- INPUT DATA
*****

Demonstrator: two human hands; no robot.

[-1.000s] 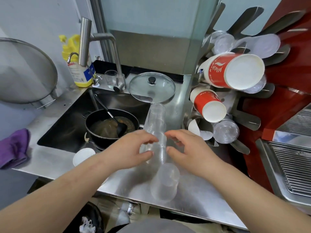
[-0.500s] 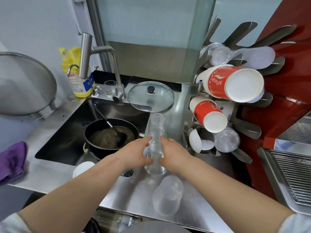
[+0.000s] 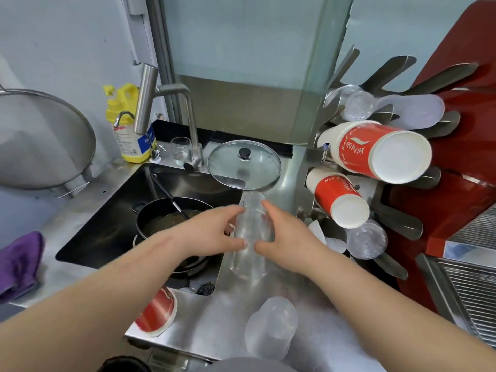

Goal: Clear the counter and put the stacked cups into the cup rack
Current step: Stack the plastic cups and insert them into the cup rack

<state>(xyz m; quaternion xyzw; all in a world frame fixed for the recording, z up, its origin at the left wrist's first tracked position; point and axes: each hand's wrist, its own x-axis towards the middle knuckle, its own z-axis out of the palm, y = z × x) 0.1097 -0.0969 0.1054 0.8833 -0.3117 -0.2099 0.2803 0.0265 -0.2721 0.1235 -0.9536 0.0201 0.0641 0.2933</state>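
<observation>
A stack of clear plastic cups (image 3: pixel 251 232) is held upright above the steel counter (image 3: pixel 220 323), between both hands. My left hand (image 3: pixel 214 232) grips its left side and my right hand (image 3: pixel 284 237) its right side. The cup rack (image 3: pixel 402 224) with metal fins stands to the right, holding two stacks of red paper cups (image 3: pixel 375 154), clear cups (image 3: pixel 358 106) and lids. A frosted plastic cup (image 3: pixel 271 328) stands upside down on the counter near me. A red paper cup (image 3: pixel 157 312) lies on its side at the counter's front left.
The sink (image 3: pixel 112 218) holds a black pan (image 3: pixel 166 218) with a ladle. A glass lid (image 3: pixel 244 165) lies behind the cups, beside a faucet (image 3: pixel 171 116), a small glass (image 3: pixel 181 150) and a yellow bottle (image 3: pixel 128 127). A purple cloth (image 3: pixel 18 264) lies left; a metal grate (image 3: pixel 472 285) sits right.
Both hands closed on the clear cup stack and lifted it off the counter. The view shifted down, bringing a red paper cup into sight at the front left.
</observation>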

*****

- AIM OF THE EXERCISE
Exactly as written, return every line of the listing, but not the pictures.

- WRITTEN SOLUTION
Demonstrator: two human hands; no robot.

[-1.000s] 
[-0.500s] 
[+0.000s] 

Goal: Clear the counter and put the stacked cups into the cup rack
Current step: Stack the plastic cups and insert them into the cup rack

<state>(xyz m; quaternion xyzw; all in a world frame fixed for the recording, z up, its origin at the left wrist's first tracked position; point and axes: each hand's wrist, its own x-axis towards the middle knuckle, its own z-axis out of the palm, y = z × x) 0.1097 -0.0969 0.1054 0.8833 -0.3117 -0.2099 0.2803 0.0265 -0.2721 0.1235 -0.9536 0.0201 0.0641 0.2933</state>
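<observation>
A stack of clear plastic cups (image 3: pixel 251 232) is held upright above the steel counter (image 3: pixel 220 323), between both hands. My left hand (image 3: pixel 214 232) grips its left side and my right hand (image 3: pixel 284 237) its right side. The cup rack (image 3: pixel 402 224) with metal fins stands to the right, holding two stacks of red paper cups (image 3: pixel 375 154), clear cups (image 3: pixel 358 106) and lids. A frosted plastic cup (image 3: pixel 271 328) stands upside down on the counter near me. A red paper cup (image 3: pixel 157 312) lies on its side at the counter's front left.
The sink (image 3: pixel 112 218) holds a black pan (image 3: pixel 166 218) with a ladle. A glass lid (image 3: pixel 244 165) lies behind the cups, beside a faucet (image 3: pixel 171 116), a small glass (image 3: pixel 181 150) and a yellow bottle (image 3: pixel 128 127). A purple cloth (image 3: pixel 18 264) lies left; a metal grate (image 3: pixel 472 285) sits right.
Both hands closed on the clear cup stack and lifted it off the counter. The view shifted down, bringing a red paper cup into sight at the front left.
</observation>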

The answer was written out completely.